--- Exercise directions ---
All of the entries should be restated word for word, but without their pictures.

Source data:
=== Begin Enclosure ===
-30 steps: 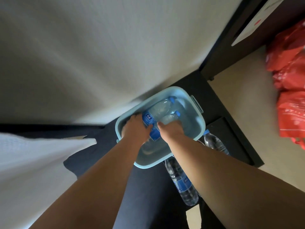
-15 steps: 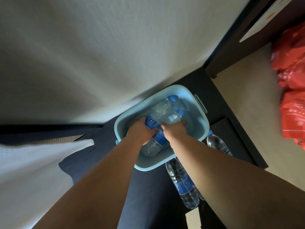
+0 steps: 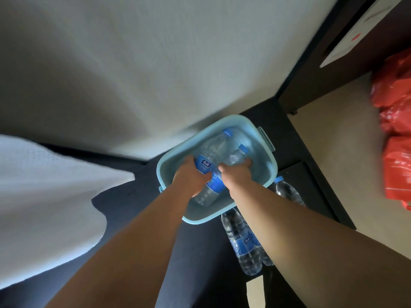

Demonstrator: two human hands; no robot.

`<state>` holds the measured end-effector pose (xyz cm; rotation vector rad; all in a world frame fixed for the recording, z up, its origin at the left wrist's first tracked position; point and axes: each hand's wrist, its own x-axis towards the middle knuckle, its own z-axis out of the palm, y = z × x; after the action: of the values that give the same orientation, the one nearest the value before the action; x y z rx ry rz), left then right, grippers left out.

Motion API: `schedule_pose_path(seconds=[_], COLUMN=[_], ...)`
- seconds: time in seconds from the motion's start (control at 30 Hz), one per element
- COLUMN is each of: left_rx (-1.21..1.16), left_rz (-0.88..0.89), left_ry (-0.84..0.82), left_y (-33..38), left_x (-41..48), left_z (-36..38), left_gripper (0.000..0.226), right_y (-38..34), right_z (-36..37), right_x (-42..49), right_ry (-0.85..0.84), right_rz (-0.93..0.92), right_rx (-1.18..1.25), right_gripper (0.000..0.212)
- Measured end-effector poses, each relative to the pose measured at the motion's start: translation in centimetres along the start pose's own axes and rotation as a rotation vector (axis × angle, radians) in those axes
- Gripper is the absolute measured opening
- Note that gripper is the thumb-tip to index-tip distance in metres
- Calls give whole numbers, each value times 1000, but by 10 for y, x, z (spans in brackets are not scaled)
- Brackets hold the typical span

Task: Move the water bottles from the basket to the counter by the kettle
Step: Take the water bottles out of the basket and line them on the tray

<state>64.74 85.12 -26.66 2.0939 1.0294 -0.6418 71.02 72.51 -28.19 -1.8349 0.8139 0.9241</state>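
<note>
A light blue plastic basket (image 3: 195, 215) stands on a dark surface by the white wall. Inside it lie clear water bottles with blue caps and blue labels. My left hand (image 3: 189, 176) grips the left bottle (image 3: 211, 152) around its label. My right hand (image 3: 235, 172) is wrapped around the right bottle (image 3: 235, 157) beside it. A third bottle (image 3: 208, 192) shows between my hands, lower in the basket. More bottles lie outside the basket: two (image 3: 242, 241) under my right forearm and one (image 3: 288, 191) to the right. No kettle is in sight.
A white textured cloth (image 3: 44, 196) fills the left side. Red plastic bags (image 3: 398, 141) sit on the beige floor at the right. Dark furniture with a white sheet (image 3: 347, 30) stands at the upper right. The white wall (image 3: 155, 63) rises just behind the basket.
Both hands stay in the basket on the bottles. The left bottle has risen a little, and a third bottle has come into sight between my hands. The camera shifted slightly.
</note>
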Motion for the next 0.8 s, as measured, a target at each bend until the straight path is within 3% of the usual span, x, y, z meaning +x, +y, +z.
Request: schedule_pose_path(seconds=[0.5, 0.8], left_rx=[-281, -429], left_rz=[-54, -48], left_ry=[176, 238], left_y=[25, 48], left_x=[-84, -148], left_z=[-21, -8], left_gripper=[47, 49], right_y=[-21, -31], right_z=[-54, -107], right_x=[-56, -86], right_ry=[-112, -200], right_rz=[-273, -502], right_rx=[-76, -166], right_gripper=[92, 82])
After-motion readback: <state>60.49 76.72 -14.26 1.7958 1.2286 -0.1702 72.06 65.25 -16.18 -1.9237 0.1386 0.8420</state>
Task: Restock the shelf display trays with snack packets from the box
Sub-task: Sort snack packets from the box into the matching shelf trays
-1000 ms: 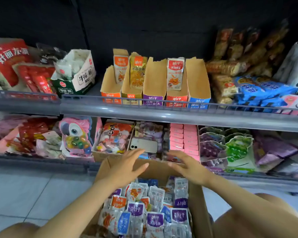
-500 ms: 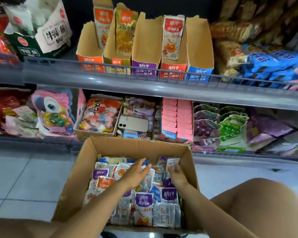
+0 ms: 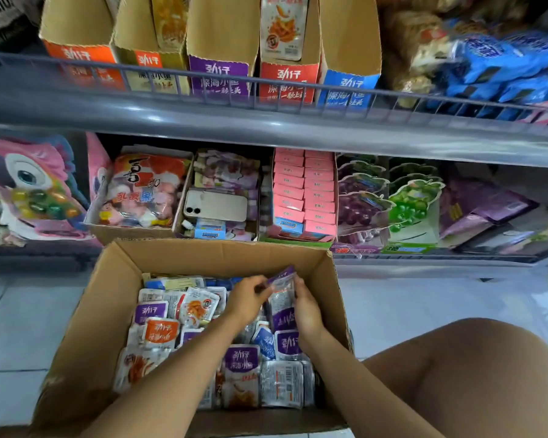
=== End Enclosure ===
--- Task answer ---
-30 steps: 
-15 steps: 
+0 steps: 

Demonstrator: two human hands; no robot.

`<state>` holds the measured end-effector pose (xyz cm; rotation vector rad; all in a world frame fixed for the recording, z up, its origin at the left wrist's first tracked position; point and axes: each hand's wrist, its own x-axis towards the middle knuckle, its own z-axis out of the palm, y = z × x; after the action: of the values that give the same orientation, the one nearest the value before the action; x y z rx ry rz), left then right, grippers left out.

Motion API: `schedule_pose_path(seconds=[_], COLUMN=[_], ...)`
- seconds: time in seconds from the motion's start (control at 30 Hz), one per element
- COLUMN is each of: left_rx (-1.21..1.16), left_rz (-0.88..0.89), left_ry (-0.84..0.82), left_y (-33..38), left_x (-41..48), left_z (-36..38), left_gripper (0.000..0.226), right_y (-38..34), right_z (-36..37), right_x (-42..49), right_ry (-0.85..0.84), right_rz (-0.93..0.92), right_rx (-1.18..1.25), right_gripper (0.000..0.212)
- Measured end-effector poses, each relative to the pose measured at the motion's start: translation in centimetres along the start pose's own axes and rotation as a rotation vector (axis × angle, radians) in those axes
- Gripper is the absolute measured opening
- Note that gripper is the thumb-tip to index-tip distance in metres
- Calls give whole numbers, each value times 1000, but by 10 for y, x, z (spans in brackets are not scaled)
- Brackets hold the typical span

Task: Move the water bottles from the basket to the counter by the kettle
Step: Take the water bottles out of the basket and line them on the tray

<state>64.74 85.12 -26.66 2.0939 1.0294 -0.6418 71.02 72.51 -28.19 -1.8349 0.8139 0.9241</state>
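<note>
A light blue plastic basket (image 3: 195, 215) stands on a dark surface by the white wall. Inside it lie clear water bottles with blue caps and blue labels. My left hand (image 3: 189, 176) grips the left bottle (image 3: 211, 152) around its label. My right hand (image 3: 235, 172) is wrapped around the right bottle (image 3: 235, 157) beside it. A third bottle (image 3: 208, 192) shows between my hands, lower in the basket. More bottles lie outside the basket: two (image 3: 242, 241) under my right forearm and one (image 3: 288, 191) to the right. No kettle is in sight.
A white textured cloth (image 3: 44, 196) fills the left side. Red plastic bags (image 3: 398, 141) sit on the beige floor at the right. Dark furniture with a white sheet (image 3: 347, 30) stands at the upper right. The white wall (image 3: 155, 63) rises just behind the basket.
Both hands stay in the basket on the bottles. The left bottle has risen a little, and a third bottle has come into sight between my hands. The camera shifted slightly.
</note>
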Motion for the next 0.8 s, as measured, a target at each bend until the straight path is within 3% of the usual span, x, y, z meaning +x, +y, +z.
Request: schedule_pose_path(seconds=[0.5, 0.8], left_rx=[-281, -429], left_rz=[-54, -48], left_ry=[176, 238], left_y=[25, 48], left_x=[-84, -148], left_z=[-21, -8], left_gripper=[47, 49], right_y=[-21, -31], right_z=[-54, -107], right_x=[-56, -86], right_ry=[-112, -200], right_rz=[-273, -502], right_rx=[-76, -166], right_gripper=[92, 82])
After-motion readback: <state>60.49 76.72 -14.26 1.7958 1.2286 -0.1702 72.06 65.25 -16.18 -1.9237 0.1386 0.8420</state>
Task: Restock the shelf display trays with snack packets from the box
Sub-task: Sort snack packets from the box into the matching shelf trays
-1000 ms: 
-500 ms: 
+0 ms: 

Now the output is complete.